From the study it has been shown that educational level, as well as lifestyles of the participants differs with the participant’s economic condition. Highly significant differences have been observed in the food habit, use of cosmetic, hobby, home location etc. But the difference between the groups in the frequency of lipstick use, in coloring agent use is not significant.Although, participants in the comparison group showed higher awareness on lead, however, their knowledge on the sources of lead is not adequate. Moreover, they are not fully aware of the adverse effect of lead as well as remedies of lead poisoning.


Taking as a whole, although educated group have shown higher awareness about lead than the less-educated group, there is still knowledge gap about the sources and adverse effect of lead among the participants. This study also identified factors associated with participants’ lifestyle which may place them at greater risk of lead exposure. As a consequence, it would seem prudent to attempt to generate certain recommendations aimed at disseminating knowledge about lead.

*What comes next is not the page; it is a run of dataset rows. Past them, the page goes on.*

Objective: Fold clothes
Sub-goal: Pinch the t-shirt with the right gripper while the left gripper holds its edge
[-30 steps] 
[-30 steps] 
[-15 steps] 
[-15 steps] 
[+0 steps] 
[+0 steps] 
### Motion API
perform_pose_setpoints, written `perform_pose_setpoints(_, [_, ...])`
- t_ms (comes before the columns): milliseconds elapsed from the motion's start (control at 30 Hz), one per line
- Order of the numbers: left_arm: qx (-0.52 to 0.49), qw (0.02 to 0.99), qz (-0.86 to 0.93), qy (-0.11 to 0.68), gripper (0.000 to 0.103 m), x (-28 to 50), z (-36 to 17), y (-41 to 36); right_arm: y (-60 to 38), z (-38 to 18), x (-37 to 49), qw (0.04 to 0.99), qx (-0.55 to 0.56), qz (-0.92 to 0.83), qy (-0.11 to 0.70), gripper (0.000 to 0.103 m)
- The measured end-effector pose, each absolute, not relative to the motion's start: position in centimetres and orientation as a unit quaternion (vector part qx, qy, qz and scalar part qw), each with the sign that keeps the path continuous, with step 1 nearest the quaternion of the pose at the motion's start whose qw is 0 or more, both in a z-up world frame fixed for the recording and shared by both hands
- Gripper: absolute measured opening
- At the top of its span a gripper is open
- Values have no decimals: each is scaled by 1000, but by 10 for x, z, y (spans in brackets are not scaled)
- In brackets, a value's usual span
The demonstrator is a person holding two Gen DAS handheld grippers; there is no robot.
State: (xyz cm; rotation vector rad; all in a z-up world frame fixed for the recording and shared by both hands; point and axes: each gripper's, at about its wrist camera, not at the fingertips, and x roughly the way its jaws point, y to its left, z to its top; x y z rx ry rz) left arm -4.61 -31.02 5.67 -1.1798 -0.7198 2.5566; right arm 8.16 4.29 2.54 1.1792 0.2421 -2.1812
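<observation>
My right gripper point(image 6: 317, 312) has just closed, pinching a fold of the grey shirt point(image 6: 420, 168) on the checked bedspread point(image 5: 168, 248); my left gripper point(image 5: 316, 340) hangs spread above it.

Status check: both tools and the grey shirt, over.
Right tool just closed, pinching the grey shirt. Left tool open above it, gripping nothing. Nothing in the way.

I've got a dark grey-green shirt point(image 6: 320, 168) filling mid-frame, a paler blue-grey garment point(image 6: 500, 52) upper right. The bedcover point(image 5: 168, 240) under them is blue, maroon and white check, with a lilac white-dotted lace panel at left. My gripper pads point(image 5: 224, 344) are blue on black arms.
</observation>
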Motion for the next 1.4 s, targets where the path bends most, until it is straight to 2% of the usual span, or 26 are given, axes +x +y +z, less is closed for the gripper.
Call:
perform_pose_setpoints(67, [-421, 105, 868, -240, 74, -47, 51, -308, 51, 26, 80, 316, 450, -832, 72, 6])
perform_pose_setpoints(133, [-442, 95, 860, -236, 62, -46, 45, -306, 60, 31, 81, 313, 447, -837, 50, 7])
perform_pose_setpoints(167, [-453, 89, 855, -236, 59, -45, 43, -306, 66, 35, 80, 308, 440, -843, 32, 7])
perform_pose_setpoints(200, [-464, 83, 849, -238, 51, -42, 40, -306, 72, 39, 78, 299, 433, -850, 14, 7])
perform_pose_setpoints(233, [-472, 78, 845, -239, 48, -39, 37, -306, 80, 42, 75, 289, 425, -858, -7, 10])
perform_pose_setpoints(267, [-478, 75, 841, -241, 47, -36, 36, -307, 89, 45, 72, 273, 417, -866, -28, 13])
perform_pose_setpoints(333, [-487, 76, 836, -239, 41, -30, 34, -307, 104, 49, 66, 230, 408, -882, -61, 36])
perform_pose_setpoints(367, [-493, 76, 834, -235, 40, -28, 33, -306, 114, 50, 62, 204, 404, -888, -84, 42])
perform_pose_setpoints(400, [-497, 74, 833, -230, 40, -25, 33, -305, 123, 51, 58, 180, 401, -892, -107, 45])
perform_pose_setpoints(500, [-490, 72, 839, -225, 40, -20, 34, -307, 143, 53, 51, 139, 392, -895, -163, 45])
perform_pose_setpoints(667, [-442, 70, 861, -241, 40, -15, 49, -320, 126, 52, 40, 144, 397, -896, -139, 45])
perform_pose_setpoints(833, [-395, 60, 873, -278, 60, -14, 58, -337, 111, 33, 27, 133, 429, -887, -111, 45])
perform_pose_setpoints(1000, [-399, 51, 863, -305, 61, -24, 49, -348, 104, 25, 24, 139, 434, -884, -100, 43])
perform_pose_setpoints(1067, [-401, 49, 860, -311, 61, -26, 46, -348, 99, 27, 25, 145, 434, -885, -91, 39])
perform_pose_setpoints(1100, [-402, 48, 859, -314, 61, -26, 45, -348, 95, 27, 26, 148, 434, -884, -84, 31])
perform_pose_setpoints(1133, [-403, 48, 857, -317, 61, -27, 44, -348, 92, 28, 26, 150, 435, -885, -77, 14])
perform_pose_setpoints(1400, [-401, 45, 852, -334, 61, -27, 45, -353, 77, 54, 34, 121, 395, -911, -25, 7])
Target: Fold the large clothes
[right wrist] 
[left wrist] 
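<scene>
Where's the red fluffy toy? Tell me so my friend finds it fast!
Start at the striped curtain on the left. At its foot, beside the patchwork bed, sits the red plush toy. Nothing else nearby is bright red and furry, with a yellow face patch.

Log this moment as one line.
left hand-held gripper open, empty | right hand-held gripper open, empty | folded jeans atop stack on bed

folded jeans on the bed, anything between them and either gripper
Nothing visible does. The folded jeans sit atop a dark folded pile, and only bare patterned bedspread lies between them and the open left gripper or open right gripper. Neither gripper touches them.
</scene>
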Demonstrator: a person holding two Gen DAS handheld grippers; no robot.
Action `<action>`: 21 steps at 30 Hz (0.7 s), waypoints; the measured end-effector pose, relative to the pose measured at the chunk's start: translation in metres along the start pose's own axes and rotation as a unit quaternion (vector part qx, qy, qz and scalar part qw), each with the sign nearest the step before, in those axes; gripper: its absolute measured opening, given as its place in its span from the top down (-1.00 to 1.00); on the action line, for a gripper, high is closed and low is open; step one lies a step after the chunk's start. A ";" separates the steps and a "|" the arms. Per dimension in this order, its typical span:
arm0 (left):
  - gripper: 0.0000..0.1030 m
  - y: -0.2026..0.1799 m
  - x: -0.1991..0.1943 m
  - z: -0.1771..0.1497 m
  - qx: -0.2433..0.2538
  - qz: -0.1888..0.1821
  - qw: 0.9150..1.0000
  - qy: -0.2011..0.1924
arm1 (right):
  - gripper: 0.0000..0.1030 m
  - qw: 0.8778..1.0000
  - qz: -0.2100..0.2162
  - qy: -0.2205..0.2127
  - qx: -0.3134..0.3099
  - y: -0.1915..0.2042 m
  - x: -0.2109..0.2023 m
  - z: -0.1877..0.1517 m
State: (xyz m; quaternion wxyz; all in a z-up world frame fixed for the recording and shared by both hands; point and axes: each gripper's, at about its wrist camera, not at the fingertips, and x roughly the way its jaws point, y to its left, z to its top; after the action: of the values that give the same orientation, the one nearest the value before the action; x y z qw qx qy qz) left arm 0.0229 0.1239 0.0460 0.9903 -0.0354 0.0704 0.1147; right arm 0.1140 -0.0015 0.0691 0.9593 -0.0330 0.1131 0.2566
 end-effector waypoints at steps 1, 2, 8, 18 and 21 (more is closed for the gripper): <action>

  1. The findings from this study, if made the focus of an educational initiative, might help women improve their understanding of the likely sources of lead in their everyday lives; including potentially hidden sources of lead exposure.
  2. Women should be aware of using traditional medicines and cosmetics. Similarly, the purchase of these products from ‘cheap’ shops may be associated with an increased risk of lead exposure.
  3. Awareness must also be elevated about the hazards associated with removing old leadbased paints, the use of pesticides, and of traditional cosmetics. The guiding principle should be that, by purchasing lead-free products, they are helping to protect the health of their children.


The study findings have identified the need to formulate policy recommendations, on the basis that ‘exposure to lead’ could be reduced by undertaking appropriate policy measures. In particular, the government has an important role in formulating necessary integrated policies. A minimal set of recommendations, supported in part by the findings of this study, are as follows:

  1. Specific practices, such as the use of traditional cosmetics (e.g. sindoor, kajal, surma) were identified as carrying an intrinsic risk. Therefore, the quality of these products should be highly monitored especially when these products are purchased from ‘cheap shops’.
  2. ‘Cheap shops’, selling traditional cosmetics targeted at the women should be subject to scrutiny and surveillance to ensure that they only sell products approved by BSTI.
  3. Quality of canned foods should be monitored and metal contamination should be investigated. The packaging system can be changed in case of canned foods identified with leaching of metals from the containers.
  4. Women can be introduced with diet that can help preventing lead poisoning. For example, foods containing vitamin E, calcium and iron reduce the absorption of lead. Additionally, foods rich in vitamin B1 and vitamin B9 helps in the excretion of lead (Taylor, 2010).
  5. Government should use electronic and printing media to increase the awareness of lead among the people highlighting that minute amount of lead can reduce the IQ level or even responsible to involve people with crime.



Exposure to lead is immensely detrimental to human health and may cause irreversible life-long health impacts on both adults and children. According to WHO (2015), about 99% of children highly exposed to lead live in low and middle income socio economic background. If outbreak of lead poisoning occurs in Bangladesh, it will be extremely difficult to overcome the health problems as the economic condition of Bangladesh is not satisfactorily well. Before this happens, proper measurements should be taken to identify the existing sources of lead exposure. This study has a policy implication for the development of awareness among the people of Bangladesh for the prevalence of raised lead levels. Lead poisoning prevention and awareness programs should be designed, developed and implemented with the participation of both public and private sectors to ensure the safety of public health.